The authors point to the many instances of tipping points that have resulted in catastrophic changes in ecosystems, such as climate change, collapsed freshwater and marine fisheries and changes wrought by invasive species. For example, an invasive species of sea lamprey devastated the Great Lakes, shifting a productive lake trout and whitefish industry to a collapsed fishery. Now, more than $17 million is spent annually on lamprey control measures to support the lake’s fisheries.

In the research described in the PNAS, the scientists studied invasive rusty crayfish. As with the sea lamprey, the crayfish has transformed many Michigan and Wisconsin lakes. Once luxuriant underwater forests, waterways inhabited by sport fish and a variety of smaller animals they feed on have become clear-cut forests with depressed sport fish populations. An outcome that occurred despite the presence of many fish, such as the smallmouth bass, that readily consume crayfish.

“Our work explored whether a shift from one lake condition with excellent habitat and lots of fishes to another lake condition with barren lake bottom is the inevitable result of invasion by crayfish or whether it is just one possible outcome,” Lodge said. “We asked whether we humans need to passively accept undesirable outcomes or whether, instead, the institutions and rules by which we make decisions can change the landscape of possibilities.”

The institutional rules shape the relationship among managers, users and ecological systems.
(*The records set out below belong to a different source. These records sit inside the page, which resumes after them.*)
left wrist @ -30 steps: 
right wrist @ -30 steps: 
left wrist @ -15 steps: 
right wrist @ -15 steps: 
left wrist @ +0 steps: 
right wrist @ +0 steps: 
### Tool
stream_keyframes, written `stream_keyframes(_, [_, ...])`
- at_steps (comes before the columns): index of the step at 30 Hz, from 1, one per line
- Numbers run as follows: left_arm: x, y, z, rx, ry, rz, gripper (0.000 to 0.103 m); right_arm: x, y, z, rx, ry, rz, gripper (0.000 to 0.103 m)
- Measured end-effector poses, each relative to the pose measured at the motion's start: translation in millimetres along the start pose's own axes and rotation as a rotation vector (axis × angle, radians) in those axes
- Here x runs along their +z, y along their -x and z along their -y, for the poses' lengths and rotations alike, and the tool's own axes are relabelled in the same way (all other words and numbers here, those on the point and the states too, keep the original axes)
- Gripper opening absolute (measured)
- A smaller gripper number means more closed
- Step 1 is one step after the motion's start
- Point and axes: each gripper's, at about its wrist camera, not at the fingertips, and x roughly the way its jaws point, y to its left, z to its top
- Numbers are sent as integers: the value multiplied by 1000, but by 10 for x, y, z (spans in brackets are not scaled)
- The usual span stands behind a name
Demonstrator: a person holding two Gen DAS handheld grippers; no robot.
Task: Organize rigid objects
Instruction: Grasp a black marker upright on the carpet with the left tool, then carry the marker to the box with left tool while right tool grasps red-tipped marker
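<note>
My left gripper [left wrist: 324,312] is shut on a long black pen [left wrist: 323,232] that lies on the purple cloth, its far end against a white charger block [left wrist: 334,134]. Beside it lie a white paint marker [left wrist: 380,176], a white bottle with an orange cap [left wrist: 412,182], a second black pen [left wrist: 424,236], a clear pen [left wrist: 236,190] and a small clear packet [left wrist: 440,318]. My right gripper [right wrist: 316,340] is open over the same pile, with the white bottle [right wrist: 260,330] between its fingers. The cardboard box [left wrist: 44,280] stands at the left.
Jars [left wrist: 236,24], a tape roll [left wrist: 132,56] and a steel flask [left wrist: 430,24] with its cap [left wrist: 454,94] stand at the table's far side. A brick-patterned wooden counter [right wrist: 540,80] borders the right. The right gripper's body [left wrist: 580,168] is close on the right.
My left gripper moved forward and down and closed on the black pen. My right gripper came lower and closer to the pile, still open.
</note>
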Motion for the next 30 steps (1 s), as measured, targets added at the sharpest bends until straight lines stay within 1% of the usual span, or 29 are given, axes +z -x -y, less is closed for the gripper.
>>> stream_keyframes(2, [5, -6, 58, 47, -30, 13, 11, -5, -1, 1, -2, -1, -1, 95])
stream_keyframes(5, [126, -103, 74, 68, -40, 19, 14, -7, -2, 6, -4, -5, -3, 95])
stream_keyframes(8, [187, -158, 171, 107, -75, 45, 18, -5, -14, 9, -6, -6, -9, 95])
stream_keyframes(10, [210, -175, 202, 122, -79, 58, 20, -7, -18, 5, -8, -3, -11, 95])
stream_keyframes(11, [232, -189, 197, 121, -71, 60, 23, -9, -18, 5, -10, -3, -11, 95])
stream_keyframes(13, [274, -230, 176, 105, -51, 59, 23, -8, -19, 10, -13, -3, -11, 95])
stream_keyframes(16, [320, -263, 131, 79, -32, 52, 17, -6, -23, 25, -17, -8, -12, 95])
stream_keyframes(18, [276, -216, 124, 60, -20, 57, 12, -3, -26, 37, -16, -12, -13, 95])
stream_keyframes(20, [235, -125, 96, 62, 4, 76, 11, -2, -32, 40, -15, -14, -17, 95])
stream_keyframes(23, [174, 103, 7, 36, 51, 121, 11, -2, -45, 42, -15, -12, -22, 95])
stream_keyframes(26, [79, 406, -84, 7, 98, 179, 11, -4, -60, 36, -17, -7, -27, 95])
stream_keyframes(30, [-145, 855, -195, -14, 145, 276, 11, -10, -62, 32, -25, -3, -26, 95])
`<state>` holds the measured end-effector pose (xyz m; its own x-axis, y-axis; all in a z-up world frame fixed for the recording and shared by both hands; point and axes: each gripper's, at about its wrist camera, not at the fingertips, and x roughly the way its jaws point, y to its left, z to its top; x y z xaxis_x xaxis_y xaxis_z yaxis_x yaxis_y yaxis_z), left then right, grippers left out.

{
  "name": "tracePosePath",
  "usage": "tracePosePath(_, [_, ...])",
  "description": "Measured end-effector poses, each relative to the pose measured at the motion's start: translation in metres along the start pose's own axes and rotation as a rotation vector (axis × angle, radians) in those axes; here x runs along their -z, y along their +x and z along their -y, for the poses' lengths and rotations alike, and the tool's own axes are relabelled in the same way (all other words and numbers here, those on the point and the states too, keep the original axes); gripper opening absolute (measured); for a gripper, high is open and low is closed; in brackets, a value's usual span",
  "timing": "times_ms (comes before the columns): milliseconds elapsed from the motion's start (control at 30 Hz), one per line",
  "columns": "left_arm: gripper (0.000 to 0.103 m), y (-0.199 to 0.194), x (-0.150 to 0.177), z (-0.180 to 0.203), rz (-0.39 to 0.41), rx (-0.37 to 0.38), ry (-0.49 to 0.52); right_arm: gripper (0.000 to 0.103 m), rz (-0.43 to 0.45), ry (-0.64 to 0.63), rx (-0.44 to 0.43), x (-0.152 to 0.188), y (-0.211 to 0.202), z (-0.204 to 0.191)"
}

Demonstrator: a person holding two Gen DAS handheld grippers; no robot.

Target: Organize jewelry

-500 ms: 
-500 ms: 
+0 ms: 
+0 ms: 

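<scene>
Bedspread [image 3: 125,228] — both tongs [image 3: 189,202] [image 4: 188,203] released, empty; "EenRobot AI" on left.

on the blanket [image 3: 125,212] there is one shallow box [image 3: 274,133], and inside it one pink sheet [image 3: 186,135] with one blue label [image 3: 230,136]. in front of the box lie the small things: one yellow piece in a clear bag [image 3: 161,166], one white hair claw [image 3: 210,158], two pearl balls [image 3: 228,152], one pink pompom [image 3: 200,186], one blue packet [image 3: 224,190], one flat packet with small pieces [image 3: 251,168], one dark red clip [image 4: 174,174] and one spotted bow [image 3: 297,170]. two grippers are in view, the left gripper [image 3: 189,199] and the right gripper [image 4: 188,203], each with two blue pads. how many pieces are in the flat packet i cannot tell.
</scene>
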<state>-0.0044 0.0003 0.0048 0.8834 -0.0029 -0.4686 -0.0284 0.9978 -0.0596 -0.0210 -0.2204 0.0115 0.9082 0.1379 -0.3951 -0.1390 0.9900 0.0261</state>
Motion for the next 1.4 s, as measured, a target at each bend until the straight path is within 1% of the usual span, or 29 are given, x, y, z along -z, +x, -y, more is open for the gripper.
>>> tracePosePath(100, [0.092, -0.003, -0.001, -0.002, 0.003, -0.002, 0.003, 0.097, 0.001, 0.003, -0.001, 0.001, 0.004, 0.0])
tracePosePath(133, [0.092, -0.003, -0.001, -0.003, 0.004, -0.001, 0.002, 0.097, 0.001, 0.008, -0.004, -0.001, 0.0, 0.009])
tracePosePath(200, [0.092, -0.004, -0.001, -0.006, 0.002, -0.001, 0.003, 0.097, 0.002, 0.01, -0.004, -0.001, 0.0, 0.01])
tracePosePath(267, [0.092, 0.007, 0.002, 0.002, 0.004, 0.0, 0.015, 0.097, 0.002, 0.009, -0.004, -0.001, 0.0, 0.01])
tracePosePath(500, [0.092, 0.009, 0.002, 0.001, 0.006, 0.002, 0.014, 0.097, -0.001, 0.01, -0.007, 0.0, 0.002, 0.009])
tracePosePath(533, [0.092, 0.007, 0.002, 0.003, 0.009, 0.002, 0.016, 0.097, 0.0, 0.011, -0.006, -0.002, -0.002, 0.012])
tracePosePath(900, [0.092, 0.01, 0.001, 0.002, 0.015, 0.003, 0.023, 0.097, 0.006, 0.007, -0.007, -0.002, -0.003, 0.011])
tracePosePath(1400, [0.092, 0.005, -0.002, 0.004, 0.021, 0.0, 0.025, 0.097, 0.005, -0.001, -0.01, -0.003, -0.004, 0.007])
If the system is mapped using only ecological characteristics, then managers may not account for human responses to change, such as changing decisions about whether to and how much to fish as fishing quality changes.

The PNAS study’s results showed that tipping points in human-impacted ecosystems are affected by regulatory possibilities that influence rules, which influence human behavior.
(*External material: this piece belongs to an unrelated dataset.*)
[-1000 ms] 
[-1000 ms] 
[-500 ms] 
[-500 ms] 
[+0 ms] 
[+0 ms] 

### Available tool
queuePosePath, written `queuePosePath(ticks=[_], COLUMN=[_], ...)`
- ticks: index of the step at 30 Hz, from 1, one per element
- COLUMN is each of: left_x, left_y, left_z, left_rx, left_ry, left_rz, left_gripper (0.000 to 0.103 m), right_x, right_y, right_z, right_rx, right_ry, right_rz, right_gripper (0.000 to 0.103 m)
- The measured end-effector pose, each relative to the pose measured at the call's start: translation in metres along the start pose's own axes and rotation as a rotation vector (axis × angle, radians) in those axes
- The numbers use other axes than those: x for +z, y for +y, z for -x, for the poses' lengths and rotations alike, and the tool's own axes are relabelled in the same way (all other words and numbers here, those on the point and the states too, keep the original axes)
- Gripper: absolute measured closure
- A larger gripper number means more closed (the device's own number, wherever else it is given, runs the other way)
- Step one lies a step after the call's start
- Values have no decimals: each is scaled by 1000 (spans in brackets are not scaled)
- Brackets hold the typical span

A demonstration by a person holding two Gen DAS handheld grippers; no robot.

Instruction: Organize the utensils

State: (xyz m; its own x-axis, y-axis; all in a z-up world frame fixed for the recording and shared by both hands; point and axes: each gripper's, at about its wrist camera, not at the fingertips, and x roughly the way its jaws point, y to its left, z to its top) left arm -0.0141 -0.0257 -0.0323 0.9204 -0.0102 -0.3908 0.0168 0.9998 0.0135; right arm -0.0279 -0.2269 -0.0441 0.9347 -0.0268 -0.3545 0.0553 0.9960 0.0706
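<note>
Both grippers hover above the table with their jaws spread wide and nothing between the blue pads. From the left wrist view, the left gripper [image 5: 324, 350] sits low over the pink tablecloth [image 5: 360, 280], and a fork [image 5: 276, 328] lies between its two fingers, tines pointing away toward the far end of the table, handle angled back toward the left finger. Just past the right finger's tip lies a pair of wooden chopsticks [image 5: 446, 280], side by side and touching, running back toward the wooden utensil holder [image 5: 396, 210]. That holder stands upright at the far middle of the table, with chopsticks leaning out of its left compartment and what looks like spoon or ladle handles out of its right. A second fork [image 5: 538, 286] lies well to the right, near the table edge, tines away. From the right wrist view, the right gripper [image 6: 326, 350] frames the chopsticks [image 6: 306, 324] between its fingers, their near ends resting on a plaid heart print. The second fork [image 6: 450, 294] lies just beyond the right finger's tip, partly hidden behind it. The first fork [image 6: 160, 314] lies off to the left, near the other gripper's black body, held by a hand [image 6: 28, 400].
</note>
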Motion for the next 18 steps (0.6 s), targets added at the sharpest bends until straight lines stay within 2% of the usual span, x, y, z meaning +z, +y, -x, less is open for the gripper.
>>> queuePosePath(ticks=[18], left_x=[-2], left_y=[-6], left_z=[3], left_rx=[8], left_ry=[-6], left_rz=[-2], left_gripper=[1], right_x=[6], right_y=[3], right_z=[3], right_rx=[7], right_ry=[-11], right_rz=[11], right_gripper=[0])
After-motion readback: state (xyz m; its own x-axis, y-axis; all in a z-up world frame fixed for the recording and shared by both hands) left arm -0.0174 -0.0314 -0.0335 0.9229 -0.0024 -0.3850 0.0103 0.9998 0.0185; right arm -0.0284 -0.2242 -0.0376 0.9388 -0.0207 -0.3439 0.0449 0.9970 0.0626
“Knowing this gives us reason for optimism: If we give regulators sufficient flexibility in their policy choices affecting human behavior, then it may be possible and cost-effective to manage ecological systems so that only desirable ecological outcomes arise and tipping points are eliminated,” Horan said. 

“Our results also create concern: If natural resource managers’ policy choices are overly restricted, then it might be too difficult or costly to alter human behaviors in ways to avoid tipping points,” added Fenichel, an assistant professor in the School of Life Sciences in ASU’s College of Liberal Arts and Sciences.
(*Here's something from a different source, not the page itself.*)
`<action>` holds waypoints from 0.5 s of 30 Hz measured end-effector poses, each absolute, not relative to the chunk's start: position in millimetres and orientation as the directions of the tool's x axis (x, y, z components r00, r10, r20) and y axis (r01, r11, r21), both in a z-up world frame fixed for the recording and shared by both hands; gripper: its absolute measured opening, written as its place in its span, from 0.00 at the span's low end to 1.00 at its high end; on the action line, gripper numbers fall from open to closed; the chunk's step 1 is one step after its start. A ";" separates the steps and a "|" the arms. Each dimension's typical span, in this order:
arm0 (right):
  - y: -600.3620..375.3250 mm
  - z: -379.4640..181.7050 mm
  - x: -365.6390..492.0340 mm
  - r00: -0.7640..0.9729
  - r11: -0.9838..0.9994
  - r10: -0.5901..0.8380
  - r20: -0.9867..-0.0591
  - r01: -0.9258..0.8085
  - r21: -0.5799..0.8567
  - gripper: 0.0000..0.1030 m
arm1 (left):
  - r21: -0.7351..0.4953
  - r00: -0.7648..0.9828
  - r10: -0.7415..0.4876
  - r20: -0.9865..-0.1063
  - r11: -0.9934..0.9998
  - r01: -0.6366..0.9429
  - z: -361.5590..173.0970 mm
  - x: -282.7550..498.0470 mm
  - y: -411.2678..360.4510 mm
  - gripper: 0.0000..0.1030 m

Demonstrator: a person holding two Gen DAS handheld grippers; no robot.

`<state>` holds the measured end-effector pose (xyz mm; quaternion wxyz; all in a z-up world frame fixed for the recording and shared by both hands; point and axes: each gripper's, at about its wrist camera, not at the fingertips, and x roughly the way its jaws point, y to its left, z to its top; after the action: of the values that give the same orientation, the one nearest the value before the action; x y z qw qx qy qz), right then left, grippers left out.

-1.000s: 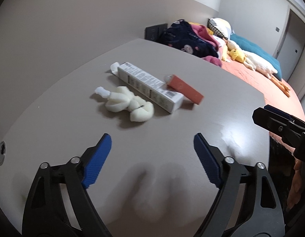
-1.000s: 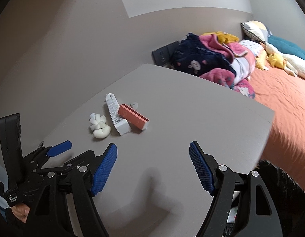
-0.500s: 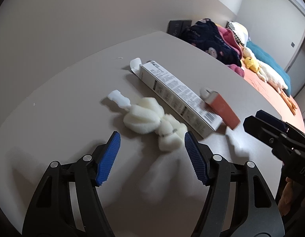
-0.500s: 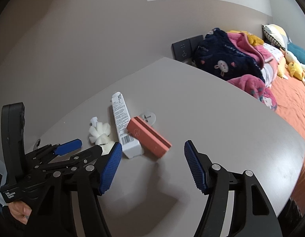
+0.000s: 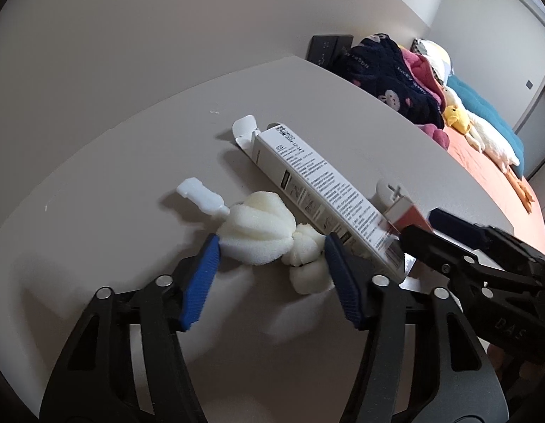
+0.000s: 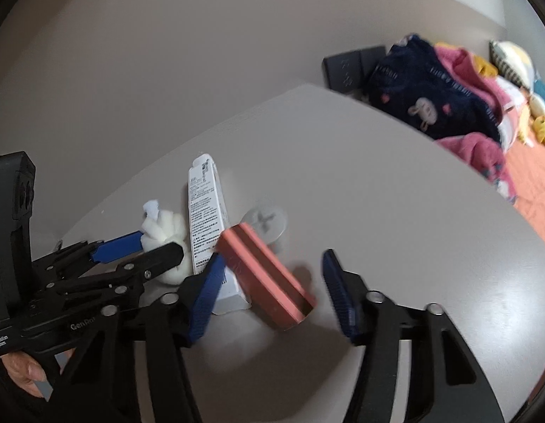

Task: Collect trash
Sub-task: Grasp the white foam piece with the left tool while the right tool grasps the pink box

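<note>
Closing in on two trash pieces on the counter (image 5: 96,162).
Left gripper (image 5: 272,264) jaws have been narrowing, straddling the white foam wad (image 5: 262,232); right gripper (image 6: 272,289) jaws likewise around the salmon box (image 6: 265,275) at 6 o'clock, neither pinching yet; squeeze next.

The table (image 5: 343,335) is seen as a smooth grey surface with a soft sheen; the white sponge piece (image 5: 258,232) looks porous and matt; the long white box (image 5: 322,190) is printed card, slightly glossy; the salmon box (image 6: 265,275) appears matt card; ribbed blue pads (image 5: 198,282) are set on black matt plastic fingers with metal rivets; fleecy cloth (image 6: 424,84) is piled beyond.
</note>
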<state>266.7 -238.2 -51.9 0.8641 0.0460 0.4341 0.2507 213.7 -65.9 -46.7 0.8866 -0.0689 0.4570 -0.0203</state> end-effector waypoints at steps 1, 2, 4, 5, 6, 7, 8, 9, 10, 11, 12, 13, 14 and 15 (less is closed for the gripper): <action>-239.3 -52.9 268.4 0.476 0.855 0.502 -0.722 -0.400 0.331 0.46 | -0.146 0.581 -0.107 -0.807 0.989 -0.022 -47.2 213.7 -65.8 0.54; -240.1 -53.6 269.6 0.461 0.843 0.524 -0.716 -0.402 0.357 0.37 | -0.160 0.580 -0.123 -0.805 0.987 -0.013 -48.2 213.5 -64.2 0.51; -242.2 -55.2 271.7 0.423 0.812 0.575 -0.700 -0.401 0.424 0.27 | -0.184 0.580 -0.149 -0.801 0.983 -0.003 -49.9 212.1 -63.4 0.47; -242.8 -55.4 272.0 0.417 0.807 0.583 -0.697 -0.398 0.437 0.26 | -0.195 0.582 -0.160 -0.797 0.981 0.003 -50.3 211.6 -62.8 0.44; -242.8 -55.0 271.2 0.418 0.808 0.582 -0.698 -0.394 0.438 0.25 | -0.203 0.585 -0.172 -0.793 0.979 0.012 -50.4 209.9 -62.7 0.42; -242.8 -54.1 269.4 0.427 0.815 0.573 -0.699 -0.388 0.431 0.24 | -0.209 0.588 -0.180 -0.789 0.978 0.019 -50.3 208.7 -62.8 0.39; -242.9 -53.5 267.3 0.437 0.821 0.564 -0.700 -0.382 0.423 0.24 | -0.210 0.593 -0.184 -0.784 0.977 0.025 -49.5 207.0 -63.4 0.35; -243.2 -53.2 265.8 0.444 0.825 0.559 -0.700 -0.378 0.419 0.24 | -0.207 0.597 -0.184 -0.781 0.978 0.030 -48.4 205.3 -64.5 0.34; -244.1 -52.6 263.3 0.454 0.831 0.552 -0.699 -0.372 0.415 0.24 | -0.197 0.603 -0.179 -0.777 0.980 0.037 -46.5 203.3 -66.4 0.32; -244.9 -52.2 261.4 0.461 0.832 0.551 -0.696 -0.368 0.415 0.24 | -0.187 0.608 -0.173 -0.775 0.982 0.041 -45.0 201.8 -67.9 0.30; -245.4 -51.9 259.9 0.463 0.831 0.553 -0.693 -0.366 0.419 0.24 | -0.170 0.615 -0.163 -0.772 0.984 0.047 -43.1 199.9 -70.4 0.30; -246.3 -50.7 258.1 0.465 0.831 0.554 -0.691 -0.364 0.421 0.24 | -0.162 0.618 -0.159 -0.770 0.985 0.053 -41.9 199.0 -72.5 0.28; -247.2 -49.9 256.2 0.469 0.831 0.554 -0.688 -0.363 0.422 0.24 | -0.162 0.619 -0.164 -0.768 0.985 0.060 -40.7 197.0 -73.9 0.20; -248.1 -48.0 253.3 0.475 0.831 0.554 -0.684 -0.364 0.421 0.24 | -0.166 0.618 -0.169 -0.768 0.984 0.063 -40.4 196.7 -74.3 0.16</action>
<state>253.3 -248.1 -48.0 0.8517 0.1091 0.4360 0.2694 196.7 -74.3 -40.4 0.8974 -0.0611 0.4322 -0.0646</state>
In particular, the researchers stress that their results highlight the importance of giving strong institutional support to regulatory agencies that aim to enhance societal well-being.

“Without strong institutional support, tipping points might disappear but not in a good way," Fenichel said. "Suppose lake managers remove crayfish but do not properly alter the behaviors of anglers, who overharvest fish? In such a scenario, crayfish removal would likely be ineffective means to restore the lake system and a waste of management dollars – if anglers continue to pull the ecosystem toward an undesirable state. Why invest to protect the system from crayfish if we are unable or unwilling to protect the system from humans?”

“Providing flexibility to managers, we might more often experience ecological outcomes that most people prefer – such as lots of plants, animals and sport fishes,” Lodge said.